→ **TASK TO COMPLETE**: Every line below from the one containing "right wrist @" to the final line must be reproduced exactly, and no other line may appear in the answer.

→ **THE DATA**:
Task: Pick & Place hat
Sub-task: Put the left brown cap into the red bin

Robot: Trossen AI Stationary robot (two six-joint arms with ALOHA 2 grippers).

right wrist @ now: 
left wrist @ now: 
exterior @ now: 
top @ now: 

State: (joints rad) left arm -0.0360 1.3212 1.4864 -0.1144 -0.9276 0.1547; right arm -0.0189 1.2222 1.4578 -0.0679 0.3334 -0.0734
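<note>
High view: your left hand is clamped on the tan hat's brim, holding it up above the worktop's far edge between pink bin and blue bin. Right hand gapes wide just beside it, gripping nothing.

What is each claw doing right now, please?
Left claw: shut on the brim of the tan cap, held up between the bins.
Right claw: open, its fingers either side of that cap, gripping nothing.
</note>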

→ **RESULT OF THIS EXERCISE**:
right wrist @ now: 
left wrist @ now: 
exterior @ now: 
top @ now: 

State: (joints rad) left arm -0.0360 1.3212 1.4864 -0.1144 -0.9276 0.1547; right arm -0.0189 1.2222 1.4578 -0.0679 0.3334 -0.0734
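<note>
High view: your left hand is clamped on the tan hat's brim, holding it up above the worktop's far edge between pink bin and blue bin. Right hand gapes wide just beside it, gripping nothing.

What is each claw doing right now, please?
Left claw: shut on the brim of the tan cap, held up between the bins.
Right claw: open, its fingers either side of that cap, gripping nothing.
</note>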

No more output is given for this exercise.